**Dataset extract**
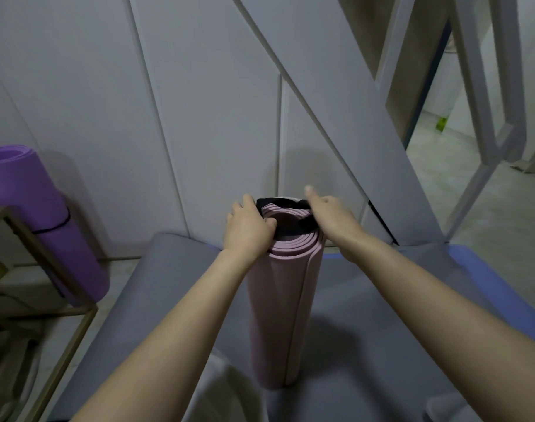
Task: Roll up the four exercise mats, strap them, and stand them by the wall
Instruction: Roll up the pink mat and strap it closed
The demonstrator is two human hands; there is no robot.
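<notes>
Head view, left to right: at the far left, rolled purple mat (38,214), upright and leaning against the pale panelled wall (108,86), thin dark cord (57,228) around its middle, base on the floor behind a gold-coloured metal frame (62,281). Lower, spread flat across the floor, a grey mat (156,300), with a blue mat (500,278) showing from under its right edge. At centre, rolled pink mat (283,306), standing on end on the grey mat, close to the wall but apart from the purple roll, spiral of layers visible at the top. Across that top end, black strap (286,214), stretched over the rim. Left hand (248,229) on the roll's upper left edge, fingers curled and pinching the strap against the rim. Right hand (330,217) on the upper right edge, fingers bent down over the strap, forefinger raised and pointing at the wall; grip beneath the palm hidden. Further right, slanted white panels (336,95) and an open doorway (436,123) onto a pale tiled floor.
</notes>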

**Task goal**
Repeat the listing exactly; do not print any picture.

**Solution**
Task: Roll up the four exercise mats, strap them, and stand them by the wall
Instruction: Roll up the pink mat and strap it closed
The demonstrator is two human hands; there is no robot.
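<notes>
Head view, left to right: at the far left, rolled purple mat (38,214), upright and leaning against the pale panelled wall (108,86), thin dark cord (57,228) around its middle, base on the floor behind a gold-coloured metal frame (62,281). Lower, spread flat across the floor, a grey mat (156,300), with a blue mat (500,278) showing from under its right edge. At centre, rolled pink mat (283,306), standing on end on the grey mat, close to the wall but apart from the purple roll, spiral of layers visible at the top. Across that top end, black strap (286,214), stretched over the rim. Left hand (248,229) on the roll's upper left edge, fingers curled and pinching the strap against the rim. Right hand (330,217) on the upper right edge, fingers bent down over the strap, forefinger raised and pointing at the wall; grip beneath the palm hidden. Further right, slanted white panels (336,95) and an open doorway (436,123) onto a pale tiled floor.
</notes>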

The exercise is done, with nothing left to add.